Kokoda is a station town in the Oro Province of Papua New Guinea. It is famous as the northern end of the Kokoda Track, site of the eponymous Kokoda Track campaign of World War II. In that campaign, it had strategic significance because it had the only airfield along the Track. In the decades preceding, it had been a foothills settlement near the gold fields.

Kokoda is located within the administrative divisions of Kokoda Rural LLG.

Establishment of the station town
Before British colonisation in the late 19th century, the area around Kokoda was under the control of the Orokaiva people. In 1899 Henry Stuart-Russell was surveying a path from Port Moresby to the north coast of New Guinea and encountered Orokaiva in the upper reaches of the Kumusi and Mambare Rivers who opposed his presence. His party subsequently shot down numerous local people. Stuart-Russell also found signs of gold, which encouraged British and Anglo-Australian miners to enter the area. The entry of these miners caused further conflict and death on both sides and the British paramilitary force in New Guinea known as the Native Constabulary was ordered in to enforce colonial rule.

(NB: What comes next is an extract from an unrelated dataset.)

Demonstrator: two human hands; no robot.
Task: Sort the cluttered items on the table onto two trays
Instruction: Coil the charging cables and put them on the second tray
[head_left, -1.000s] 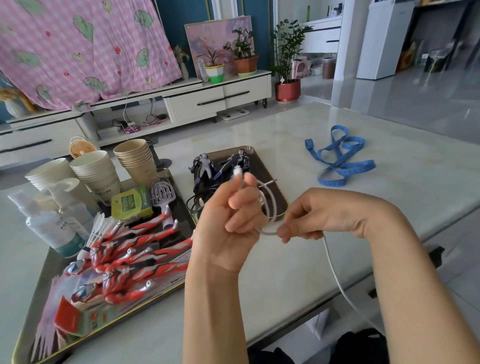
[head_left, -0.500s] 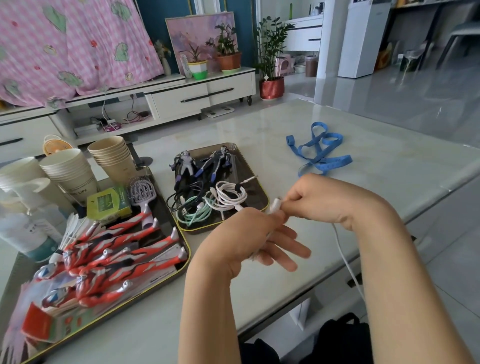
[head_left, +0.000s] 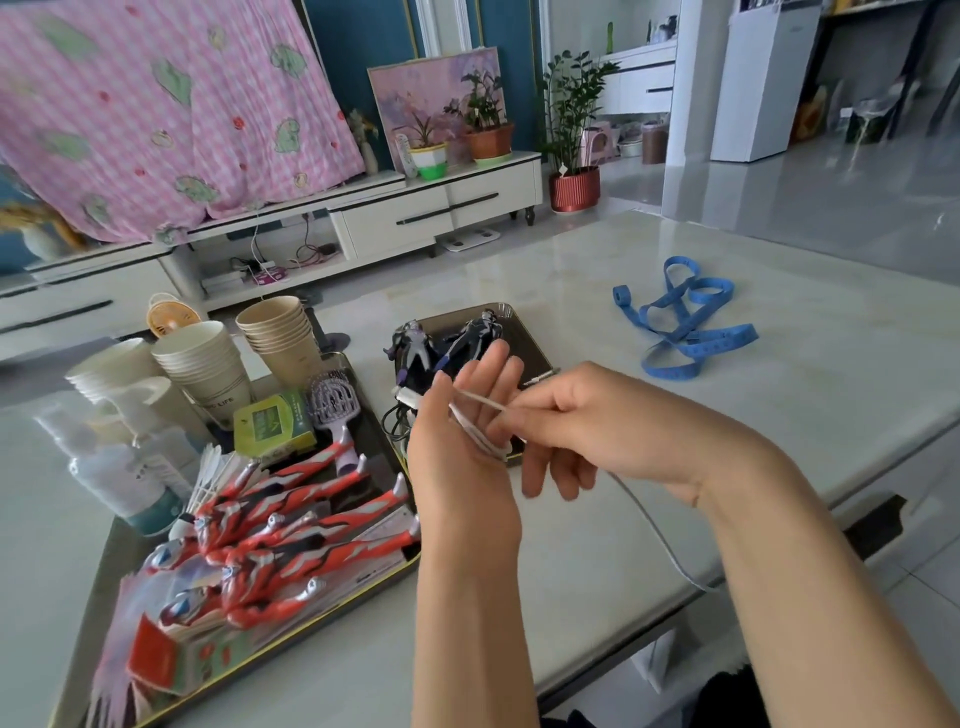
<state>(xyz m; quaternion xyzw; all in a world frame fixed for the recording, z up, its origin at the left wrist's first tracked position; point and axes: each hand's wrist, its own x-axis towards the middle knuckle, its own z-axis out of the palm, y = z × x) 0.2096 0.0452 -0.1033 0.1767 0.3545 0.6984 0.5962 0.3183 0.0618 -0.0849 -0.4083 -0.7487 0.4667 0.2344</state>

William Edington Armit, the Resident Magistrate of the region, arrived with his troopers, killing 17 people in one village and another 24 people in subsequent patrols. He had the aim of preventing the survivors from returning to their villages for two years. Armit had previously served as an officer in the brutal Native Police based in Queensland. He died from fever not long after these punitive missions and was said to have used crucified captives for target practice while in New Guinea.

In 1901, after Armit's death, further patrols were led by his replacement in Alexander Elliot. Elliot and his troopers shot dead forty Orokaiva and left another 17 with broken legs while avenging the killings of two white miners. Elliot was warned by his superiors not to describe the killing of "natives" in "sporting parlance" in his reports. The British found that a base for colonial control was required to subdue the region and the government station of Kokoda was founded in 1904. Government officer Henry Griffin forced local people to become labourers and carriers to construct the town and build roads in the region. If they refused, Griffin would order his troopers to shoot their pigs and steal their taro plants. From Kokoda, the British and Anglo-Australian forces were able to subdue the Orokaiva and neighbouring peoples.

World War II
An amphibious landing by Japanese forces to capture Port Moresby was postponed indefinitely after the Battle of Midway. The Japanese command believed there to be a road leading through the Owen-Stanleys from Kokoda to the south coast. An invasion force was landed on the north coast near Buna and Gona from 21 July 1942. Two battles were fought in and around the village during the opening stages of the Kokoda Track campaign. Kokoda was reoccupied by Australian forces on 2 November 1942, following the Japanese withdrawal back to the north coast.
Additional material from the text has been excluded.